(INFORMATION SUPPLIED)
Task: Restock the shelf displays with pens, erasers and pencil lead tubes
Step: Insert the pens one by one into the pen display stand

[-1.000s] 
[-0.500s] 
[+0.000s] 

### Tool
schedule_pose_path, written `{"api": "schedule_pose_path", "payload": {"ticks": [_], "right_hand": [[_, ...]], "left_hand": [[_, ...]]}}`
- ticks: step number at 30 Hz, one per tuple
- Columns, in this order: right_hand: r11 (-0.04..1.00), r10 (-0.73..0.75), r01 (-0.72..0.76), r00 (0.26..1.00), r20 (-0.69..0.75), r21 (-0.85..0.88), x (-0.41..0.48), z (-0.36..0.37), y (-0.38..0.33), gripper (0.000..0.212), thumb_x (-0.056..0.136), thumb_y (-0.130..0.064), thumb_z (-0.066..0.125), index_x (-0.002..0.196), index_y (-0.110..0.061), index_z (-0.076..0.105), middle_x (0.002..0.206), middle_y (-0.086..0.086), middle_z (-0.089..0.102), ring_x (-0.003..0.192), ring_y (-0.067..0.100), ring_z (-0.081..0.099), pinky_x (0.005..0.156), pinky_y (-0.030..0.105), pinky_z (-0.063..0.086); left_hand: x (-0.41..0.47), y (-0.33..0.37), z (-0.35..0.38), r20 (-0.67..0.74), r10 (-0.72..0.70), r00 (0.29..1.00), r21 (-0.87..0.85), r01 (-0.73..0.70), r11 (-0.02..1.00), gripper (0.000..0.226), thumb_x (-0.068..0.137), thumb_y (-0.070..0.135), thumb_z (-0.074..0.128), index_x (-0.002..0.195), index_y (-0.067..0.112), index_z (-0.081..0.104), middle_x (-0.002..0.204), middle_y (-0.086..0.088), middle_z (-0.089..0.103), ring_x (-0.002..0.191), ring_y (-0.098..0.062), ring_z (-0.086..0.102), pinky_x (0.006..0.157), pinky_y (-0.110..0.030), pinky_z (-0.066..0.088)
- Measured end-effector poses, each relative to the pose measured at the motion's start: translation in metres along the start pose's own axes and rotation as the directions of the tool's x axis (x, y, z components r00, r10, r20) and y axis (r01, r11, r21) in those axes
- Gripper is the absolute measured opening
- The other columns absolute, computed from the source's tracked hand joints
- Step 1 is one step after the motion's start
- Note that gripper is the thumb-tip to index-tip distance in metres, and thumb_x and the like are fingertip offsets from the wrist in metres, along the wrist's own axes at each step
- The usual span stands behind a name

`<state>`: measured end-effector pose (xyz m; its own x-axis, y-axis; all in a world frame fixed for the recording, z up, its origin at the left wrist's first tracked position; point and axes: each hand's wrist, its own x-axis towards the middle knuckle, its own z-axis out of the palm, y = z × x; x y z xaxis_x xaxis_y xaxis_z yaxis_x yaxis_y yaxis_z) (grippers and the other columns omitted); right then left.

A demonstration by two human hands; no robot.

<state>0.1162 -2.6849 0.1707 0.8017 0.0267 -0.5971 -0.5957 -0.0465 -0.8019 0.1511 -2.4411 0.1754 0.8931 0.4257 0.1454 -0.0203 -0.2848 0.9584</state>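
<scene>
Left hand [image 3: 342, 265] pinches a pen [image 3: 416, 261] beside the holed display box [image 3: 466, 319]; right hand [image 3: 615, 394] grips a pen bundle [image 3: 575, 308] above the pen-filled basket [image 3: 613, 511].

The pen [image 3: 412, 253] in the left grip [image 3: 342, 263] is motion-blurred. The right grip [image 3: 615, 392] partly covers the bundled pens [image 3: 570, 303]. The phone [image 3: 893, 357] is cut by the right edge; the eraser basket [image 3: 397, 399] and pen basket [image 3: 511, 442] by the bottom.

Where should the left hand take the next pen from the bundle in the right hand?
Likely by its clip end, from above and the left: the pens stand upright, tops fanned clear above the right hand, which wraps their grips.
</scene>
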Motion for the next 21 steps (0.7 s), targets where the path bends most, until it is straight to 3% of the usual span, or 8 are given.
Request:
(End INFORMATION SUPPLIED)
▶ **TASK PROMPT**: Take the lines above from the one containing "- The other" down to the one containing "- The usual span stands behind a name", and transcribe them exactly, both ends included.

▶ **RESPONSE**:
- The other columns absolute, computed from the source's tracked hand joints
- Step 1 is one step after the motion's start
- Note that gripper is the thumb-tip to index-tip distance in metres, and thumb_x and the like are fingertip offsets from the wrist in metres, along the wrist's own axes at each step
- The usual span stands behind a name

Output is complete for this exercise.